Love That Listens in the Night
- jc1stumc
- Dec 16, 2025
- 3 min read

The fourth Sunday of Advent invites the church to reflect on love—not as sentimentality or romance, but as costly, faithful commitment shaped by God’s presence among us. Matthew 1:18–25 offers a profound picture of this kind of love through an unexpected lens: Joseph’s dream.
Joseph does not begin this story with certainty or joy. He begins with confusion, disappointment, and the slow ache of plans undone. Matthew tells us that Joseph is “a righteous man” (Matt. 1:19), meaning he is committed to living faithfully within God’s covenant. His decision to dismiss Mary quietly reveals a love already at work—one that refuses cruelty and seeks mercy, even at personal cost (Keener, 1999). This is not passive love; it is deliberate, restrained, and ethical.
Yet it is not the fullness of love God desires.
God speaks to Joseph not in public proclamation, but in a dream. Dreams in Scripture are often moments of divine interruption—times when God redirects human intentions toward deeper participation in God’s purposes. Matthew’s Gospel intentionally recalls the Old Testament Joseph, whose dreams also shaped the future of God’s people (Gen. 37–41). In doing so, Matthew signals that this birth is part of a much larger story of God’s redemptive love unfolding across generations (France, 2007).

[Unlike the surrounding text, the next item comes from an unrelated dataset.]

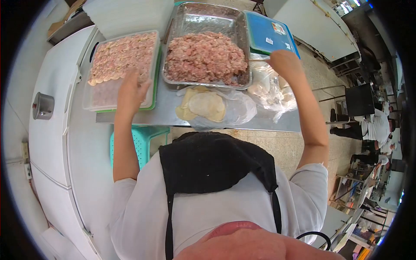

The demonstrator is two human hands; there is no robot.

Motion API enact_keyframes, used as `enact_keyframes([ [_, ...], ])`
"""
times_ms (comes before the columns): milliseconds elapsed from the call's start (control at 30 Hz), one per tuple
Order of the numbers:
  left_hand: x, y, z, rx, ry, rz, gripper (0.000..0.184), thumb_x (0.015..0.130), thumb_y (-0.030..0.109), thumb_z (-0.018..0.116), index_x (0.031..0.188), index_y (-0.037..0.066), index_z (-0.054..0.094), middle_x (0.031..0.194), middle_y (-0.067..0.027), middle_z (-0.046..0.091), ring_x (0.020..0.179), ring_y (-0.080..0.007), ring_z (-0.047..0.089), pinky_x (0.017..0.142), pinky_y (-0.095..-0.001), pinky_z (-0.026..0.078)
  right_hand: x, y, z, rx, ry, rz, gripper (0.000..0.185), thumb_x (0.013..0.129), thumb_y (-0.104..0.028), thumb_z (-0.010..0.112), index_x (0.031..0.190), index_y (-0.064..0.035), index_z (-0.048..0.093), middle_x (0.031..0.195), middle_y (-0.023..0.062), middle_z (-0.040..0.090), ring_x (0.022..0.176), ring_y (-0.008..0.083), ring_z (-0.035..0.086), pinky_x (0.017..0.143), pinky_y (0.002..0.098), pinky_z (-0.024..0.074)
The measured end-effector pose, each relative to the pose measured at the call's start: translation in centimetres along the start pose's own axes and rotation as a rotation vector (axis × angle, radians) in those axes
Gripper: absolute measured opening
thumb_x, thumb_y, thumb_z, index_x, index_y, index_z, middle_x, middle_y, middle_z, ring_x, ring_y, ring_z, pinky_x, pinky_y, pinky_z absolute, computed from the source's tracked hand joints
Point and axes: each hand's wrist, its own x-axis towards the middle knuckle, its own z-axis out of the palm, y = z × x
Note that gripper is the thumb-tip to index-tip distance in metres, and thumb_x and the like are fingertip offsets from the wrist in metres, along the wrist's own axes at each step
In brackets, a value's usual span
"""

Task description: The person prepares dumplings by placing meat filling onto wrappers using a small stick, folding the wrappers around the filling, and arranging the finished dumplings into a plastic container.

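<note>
My left hand (133, 92) is over the clear plastic tray (99, 97), its fingers curled; what they hold, if anything, I cannot make out. Rows of filled dumplings (123, 52) cover the far part of that tray. To the right, my right hand (287, 65) is closed around a thin, pale stick-like tool (258, 60) whose tip points toward the metal pan (203, 19). A large mound of ground meat (207, 58) fills the near half of the pan. Just in front of me, round dough wrappers (206, 105) lie on a plastic bag (242, 106).
Plastic bags with pale contents (271, 86) sit right of the pan, near a blue lid (271, 32). A turquoise basket (141, 141) is below the steel table (277, 125). White fridge doors (52, 130) stand at left. People (375, 130) are far off at right.
</note>
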Motion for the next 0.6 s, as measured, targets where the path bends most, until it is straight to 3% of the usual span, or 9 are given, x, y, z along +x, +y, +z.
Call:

The angel’s message reframes Joseph’s understanding of love itself. “Do not be afraid to take Mary as your wife,” the angel says, grounding the command not in emotion but in divine action (Matt. 1:20). The child is conceived by the Holy Spirit; this is God’s work, not human failure. Love, in this moment, becomes trust—trust that God is present even when circumstances defy explanation.
Joseph’s response is striking in its simplicity: “When Joseph awoke from sleep, he did as the angel of the Lord commanded him” (Matt. 1:24). There are no recorded words, only action. Joseph’s love is shown through obedience—through choosing relationship over reputation, faithfulness over fear, and God’s promise over social expectation.
This is Advent love at its most honest. It is love that risks misunderstanding. Love that bears inconvenience. Love that makes room for God’s future even when it disrupts our own.
Matthew deepens this vision of love by connecting Joseph’s obedience to Isaiah’s prophecy: “They shall name him Emmanuel,” which means, “God is with us” (Matt. 1:23; Isa. 7:14). Joseph’s love becomes the human space in which divine love takes flesh. By welcoming Mary and naming the child Jesus, Joseph participates in God’s decision to dwell with humanity—not from a distance, but within the fragility of human life.
Theologian Stanley Hauerwas describes Joseph as a model of discipleship shaped by quiet faithfulness rather than heroic certainty. Joseph does not control the story; he consents to it. His love is expressed not through power, but through presence (Hauerwas, 2006). In Advent, this reminds the church that love is not something we generate on our own—it is something we receive and then live out in response to God’s initiative.
For the church today, Joseph’s dream challenges common assumptions about love. Advent love is not always loud or immediately joyful. Sometimes it is found in listening deeply, in changing course, in staying when it would be easier to walk away. It is love that trusts God’s word enough to act, even before everything makes sense.
As we approach Christmas, Joseph invites us to ask not only how God came into the world, but how love makes room for God to dwell among us still. In the quiet obedience of one man who listened in the night, we glimpse a love strong enough to carry the promise of Emmanuel—God with us.
Bibliography
France, R. T. The Gospel of Matthew. New International Commentary on the New Testament. Grand Rapids: Eerdmans, 2007.
Hauerwas, Stanley. Matthew. Brazos Theological Commentary on the Bible. Grand Rapids: Brazos Press, 2006.
Keener, Craig S. A Commentary on the Gospel of Matthew. Grand Rapids: Eerdmans, 1999.
The New Revised Standard Version Updated Edition Bible. National Council of Churches, 2021.